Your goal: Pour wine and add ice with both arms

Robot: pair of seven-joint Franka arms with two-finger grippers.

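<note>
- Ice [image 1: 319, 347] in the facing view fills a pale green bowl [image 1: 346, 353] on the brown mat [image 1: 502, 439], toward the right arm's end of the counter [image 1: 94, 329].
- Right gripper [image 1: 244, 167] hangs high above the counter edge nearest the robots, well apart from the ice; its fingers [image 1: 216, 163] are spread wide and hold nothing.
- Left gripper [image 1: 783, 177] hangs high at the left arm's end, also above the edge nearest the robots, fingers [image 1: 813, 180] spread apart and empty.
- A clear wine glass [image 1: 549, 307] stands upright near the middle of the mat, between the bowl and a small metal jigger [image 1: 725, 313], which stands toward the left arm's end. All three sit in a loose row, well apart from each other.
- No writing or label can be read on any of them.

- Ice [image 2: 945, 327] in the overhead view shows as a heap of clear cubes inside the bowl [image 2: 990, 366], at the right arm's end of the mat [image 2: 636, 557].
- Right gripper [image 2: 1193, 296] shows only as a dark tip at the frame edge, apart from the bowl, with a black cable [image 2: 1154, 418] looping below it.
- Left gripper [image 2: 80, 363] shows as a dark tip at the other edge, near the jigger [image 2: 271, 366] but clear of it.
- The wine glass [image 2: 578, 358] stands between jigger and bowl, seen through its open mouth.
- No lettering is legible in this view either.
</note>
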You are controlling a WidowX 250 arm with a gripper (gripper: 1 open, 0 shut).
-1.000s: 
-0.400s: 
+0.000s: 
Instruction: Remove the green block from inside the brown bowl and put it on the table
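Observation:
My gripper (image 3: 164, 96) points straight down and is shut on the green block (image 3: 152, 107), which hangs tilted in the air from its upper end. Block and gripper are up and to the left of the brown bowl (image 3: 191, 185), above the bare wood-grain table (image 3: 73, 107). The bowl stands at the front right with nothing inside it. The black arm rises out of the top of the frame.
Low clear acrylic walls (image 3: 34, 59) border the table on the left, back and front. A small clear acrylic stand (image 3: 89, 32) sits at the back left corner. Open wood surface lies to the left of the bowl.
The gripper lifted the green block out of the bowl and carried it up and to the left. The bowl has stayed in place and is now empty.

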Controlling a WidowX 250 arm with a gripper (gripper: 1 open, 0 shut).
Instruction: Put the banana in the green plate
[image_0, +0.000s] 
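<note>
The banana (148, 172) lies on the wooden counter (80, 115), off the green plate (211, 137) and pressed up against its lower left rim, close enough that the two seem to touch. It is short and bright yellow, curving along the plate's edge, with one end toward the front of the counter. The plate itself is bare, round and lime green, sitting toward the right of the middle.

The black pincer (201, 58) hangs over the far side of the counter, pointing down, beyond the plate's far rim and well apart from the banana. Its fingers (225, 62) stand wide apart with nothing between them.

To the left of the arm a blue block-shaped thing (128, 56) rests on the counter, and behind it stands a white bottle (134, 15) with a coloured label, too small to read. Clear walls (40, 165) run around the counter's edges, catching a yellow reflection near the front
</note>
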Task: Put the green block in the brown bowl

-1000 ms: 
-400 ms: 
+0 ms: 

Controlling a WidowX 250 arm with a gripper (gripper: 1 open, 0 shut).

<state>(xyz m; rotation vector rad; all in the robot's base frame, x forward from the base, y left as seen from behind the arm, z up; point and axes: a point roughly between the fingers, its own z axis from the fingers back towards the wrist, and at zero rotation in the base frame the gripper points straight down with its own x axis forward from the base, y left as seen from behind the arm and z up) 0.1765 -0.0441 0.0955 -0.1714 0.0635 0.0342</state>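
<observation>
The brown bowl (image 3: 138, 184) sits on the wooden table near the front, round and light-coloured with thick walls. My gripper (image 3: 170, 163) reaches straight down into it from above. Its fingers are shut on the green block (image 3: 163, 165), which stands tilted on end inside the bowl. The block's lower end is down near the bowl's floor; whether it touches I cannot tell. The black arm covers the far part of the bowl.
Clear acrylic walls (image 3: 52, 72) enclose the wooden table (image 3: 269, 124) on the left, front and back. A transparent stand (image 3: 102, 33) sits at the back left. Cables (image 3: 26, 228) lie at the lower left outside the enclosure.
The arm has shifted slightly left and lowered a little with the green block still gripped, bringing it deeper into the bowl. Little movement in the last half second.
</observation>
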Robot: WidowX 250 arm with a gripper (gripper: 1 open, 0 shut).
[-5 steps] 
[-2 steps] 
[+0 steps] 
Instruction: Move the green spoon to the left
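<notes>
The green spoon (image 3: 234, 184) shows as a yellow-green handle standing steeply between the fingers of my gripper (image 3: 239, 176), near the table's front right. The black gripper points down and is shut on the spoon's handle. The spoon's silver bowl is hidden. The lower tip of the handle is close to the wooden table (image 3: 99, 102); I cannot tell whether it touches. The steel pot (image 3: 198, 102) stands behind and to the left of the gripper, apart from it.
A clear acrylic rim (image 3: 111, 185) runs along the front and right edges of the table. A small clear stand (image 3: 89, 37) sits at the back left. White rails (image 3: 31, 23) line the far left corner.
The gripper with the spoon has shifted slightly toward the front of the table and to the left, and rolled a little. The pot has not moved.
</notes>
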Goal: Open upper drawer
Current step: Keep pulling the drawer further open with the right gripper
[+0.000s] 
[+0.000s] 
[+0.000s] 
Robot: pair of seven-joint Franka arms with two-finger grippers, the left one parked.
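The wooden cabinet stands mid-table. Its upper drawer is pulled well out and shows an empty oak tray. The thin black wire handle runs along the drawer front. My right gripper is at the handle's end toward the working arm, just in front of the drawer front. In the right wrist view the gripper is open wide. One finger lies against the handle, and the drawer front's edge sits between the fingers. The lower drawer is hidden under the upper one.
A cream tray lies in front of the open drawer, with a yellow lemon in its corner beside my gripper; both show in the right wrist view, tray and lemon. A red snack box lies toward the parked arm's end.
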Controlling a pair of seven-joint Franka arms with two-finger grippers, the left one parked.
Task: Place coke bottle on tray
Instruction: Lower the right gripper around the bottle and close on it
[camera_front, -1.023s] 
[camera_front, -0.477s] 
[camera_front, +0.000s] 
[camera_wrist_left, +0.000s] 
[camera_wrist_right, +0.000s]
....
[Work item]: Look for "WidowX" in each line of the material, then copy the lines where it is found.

[Answer space]:
You are controlling a WidowX 250 arm with a gripper (gripper: 1 open, 0 shut).
Controlling a WidowX 250 arm with a gripper (gripper: 1 open, 0 shut).
Controlling a WidowX 250 arm with a gripper (gripper: 1 open, 0 shut).
Robot: WidowX 250 arm with a gripper (gripper: 1 open, 0 shut).

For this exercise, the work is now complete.